Бурбон Шарль де (1490–1527) — герцог, поссорился с Франциском I и во главе войск его врага императора Карла V в 1527 г. взял Рим, который был на стороне французов. Погиб во время штурма.

— Что ты хочешь от меня услышать? — начал он с той усталостью, что скорее сродни горечи и печали. — Господин Невер не проявил никакой отчаянной смелости, и, мне кажется, тебе нечем особенно восхищаться. Если бы, бросая свиньям облатки, он верил, что бросает им на съедение самого Господа, живого Бога, который способен на возмездие; если был бы готов немедленно получить в ответ удар молнии или ад в посмертии, то в его поступке было бы мужество и презрение, шагнувшее за грань смерти, потому что Бог, если Он есть, воздал бы за содеянное мукой вечной. В поступке была бы тогда отвага, безумная, разумеется, но отвага, — вызов Тому, Кто способен на такие же безумства. Но ничего подобного — господину Неверу и в голову не приходило, что облатки — Бог. Ни малейшего подозрения, что такое может быть, у него не возникало. Он видел в них всего-навсего кусочки хлеба, принадлежность обряда, глупое суеверие, и поэтому и для него, и для тебя швырнуть облатки свиньям в корыто не представляет ничего героического и опасного, все равно что высыпать облатки для запечатывания писем.

— Так оно и есть, — пробормотал старик де Менильгранд, откидываясь на спинку стула и беря сына под прицел взгляда, прикрытого козырьком ладони, словно бы выверяя, точно ли навел пистолет.
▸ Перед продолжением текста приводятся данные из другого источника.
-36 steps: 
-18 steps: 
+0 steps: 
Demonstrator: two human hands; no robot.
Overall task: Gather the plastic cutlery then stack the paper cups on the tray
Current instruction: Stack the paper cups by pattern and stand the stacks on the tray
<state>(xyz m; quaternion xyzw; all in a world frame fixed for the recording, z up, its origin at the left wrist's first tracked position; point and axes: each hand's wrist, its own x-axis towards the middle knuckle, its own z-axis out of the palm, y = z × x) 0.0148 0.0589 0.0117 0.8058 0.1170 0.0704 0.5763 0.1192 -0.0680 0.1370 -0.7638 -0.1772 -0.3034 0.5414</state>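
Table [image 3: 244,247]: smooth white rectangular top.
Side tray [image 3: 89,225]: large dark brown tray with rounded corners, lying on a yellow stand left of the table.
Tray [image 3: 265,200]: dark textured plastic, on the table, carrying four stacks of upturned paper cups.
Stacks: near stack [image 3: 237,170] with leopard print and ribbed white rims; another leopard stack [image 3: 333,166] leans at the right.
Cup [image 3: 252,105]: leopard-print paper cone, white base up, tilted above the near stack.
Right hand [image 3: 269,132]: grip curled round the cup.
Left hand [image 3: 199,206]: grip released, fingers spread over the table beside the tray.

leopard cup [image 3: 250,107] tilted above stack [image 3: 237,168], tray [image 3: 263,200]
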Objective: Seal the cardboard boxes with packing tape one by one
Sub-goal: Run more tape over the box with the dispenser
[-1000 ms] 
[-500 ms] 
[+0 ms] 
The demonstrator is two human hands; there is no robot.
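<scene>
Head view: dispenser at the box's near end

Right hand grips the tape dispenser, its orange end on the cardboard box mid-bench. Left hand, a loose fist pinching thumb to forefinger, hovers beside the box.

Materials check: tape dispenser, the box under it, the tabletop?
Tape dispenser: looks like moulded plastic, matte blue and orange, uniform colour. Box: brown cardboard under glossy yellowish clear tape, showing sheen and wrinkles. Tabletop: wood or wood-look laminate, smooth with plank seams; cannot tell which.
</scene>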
Он всегда интересовался мнением Мениля, даже если не разделял его, но сейчас думал, как он, и повторил еще раз: — Так оно и есть.
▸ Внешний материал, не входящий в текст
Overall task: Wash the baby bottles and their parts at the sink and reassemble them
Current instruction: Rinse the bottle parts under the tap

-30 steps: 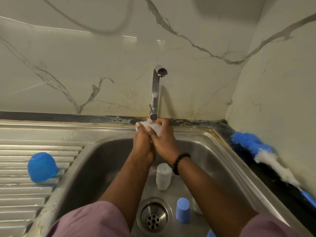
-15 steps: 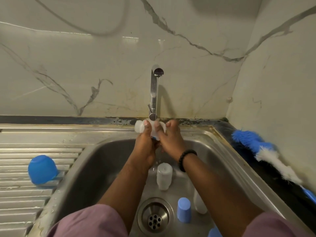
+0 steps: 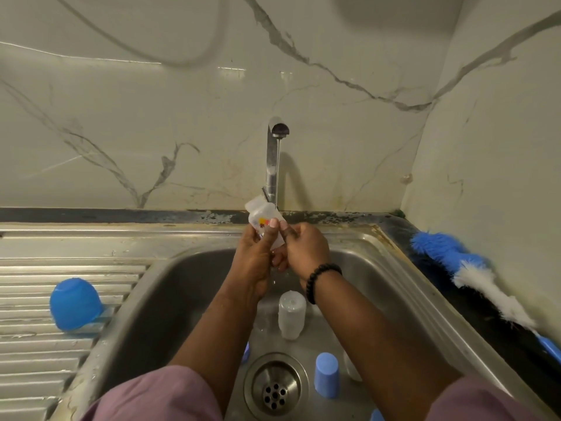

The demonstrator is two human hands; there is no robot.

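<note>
Under tap (image 3: pixel 274 153), hands (image 3: pixel 306 247) around bottle (image 3: pixel 263 218)

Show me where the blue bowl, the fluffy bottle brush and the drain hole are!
blue bowl (image 3: pixel 76 303): head view, on its rounded side, on the draining board.
bottle brush (image 3: pixel 473 275): head view, where blue bristles meet white.
drain (image 3: pixel 275 387): head view, on the strainer's middle.

One head-worn wide-angle camera is looking forward and down from the person's own standpoint, facing the marble wall (image 3: pixel 182 117) behind the sink (image 3: pixel 394 268). It is sitting close above the basin, so both forearms are rising from the bottom edge toward the tap (image 3: pixel 273 159) at centre. The wide lens is bending the drainboard (image 3: pixel 60 268) at left and taking in the corner wall at right.
</note>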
— В подобном поступке, голубчик Рансонне, — продолжал Мениль, — не было ничего… как бы это лучше выразиться, ничего… кроме свинства. Но я нахожу достойным восхищения и всерьез восхищаюсь, хоть не верю, как вы, господа, в Господа Бога, поведением девицы Тессон, кажется, вы ее так назвали, господин Невер? Она носила на сердце то, что считала Господом, ее девственная грудь стала чистейшей дароносицей для Господних Даров. С безмятежным спокойствием шла она мимо всех низостей и опасностей жизни, неся у себя на груди Господа, отважная и исполненная верой, дарохранительница и алтарь одновременно, алтарь, который каждую секунду мог обагриться ее собственной кровью!.. У тебя, Рансонне, у тебя, Мотравер, у тебя, Селюн, и у меня тоже на груди сияло изображение императора, — кто, как не мы, были его почетным легионом, — и порой оно, и только оно, придавало нам мужества под огнем. А девушка носила на груди не изображение Бога, она верила, что с ней сам Господь Бог. Для нее Бог был во плоти, к нему можно было прикоснуться, отдать, съесть. Рискуя собственной жизнью, она несла Его тем, кто по Нему изголодался. Честное слово, девушка великолепна! Я согласен с кюре, что доверяли ей Господню плоть: она — святая. И хотел бы знать, что с ней сталось. Может, она давно умерла, а может, бедствует в деревенской глухомани? Знаю одно: будь я маршалом Франции, а она — нищенкой, стоящей босыми ногами в грязи, протянув руку за куском хлеба, при виде ее я бы спешился с коня, снял шляпу и поклонился бы чистоте и благородству! Генрих IV встал на колени в грязь, увидев Святые Дары, которые несли какому-то бедняку, думаю, он испытывал такое же благоговение, как я, готовый склонить колени перед девицей Тессон.

Менильгранд уже не подпирал рукой щеку, он сидел, гордо откинув голову назад. И по мере того, как говорил о своей готовности поклониться, словно бы рос на глазах; подобно коринфской невесте Гёте, Менильгранд, не вставая со стула, стал ростом до потолка.

— Конец света! — рявкнул Мотравер, раздробив персиковую косточку ударом кулака, похожего на молот. — Командир гусарского эскадрона становится на колени перед богомолкой!

— Если бы кавалерия спешилась и поползла, как пехота, чтобы потом встать во весь рост и пойти в атаку, я бы понял, — проговорил Рансонне. — Уж если на то пошло, из богомолок получаются недурные любовницы, хоть они и питаются добрым боженькой и верят, будто за каждую радость, которую дарят нам, им грозят адские муки. Но поверьте, капитан Мотравер, беда для солдата не в том, что он совратит двух или трех богомолок, а в том, что сам испугается Бога, как мокрая курица штафирка боится нашей кавалерийской сабли! Как вы думаете, господа, где я видел не далее как в прошлое воскресенье вечером присутствующего здесь майора де Менильгранда?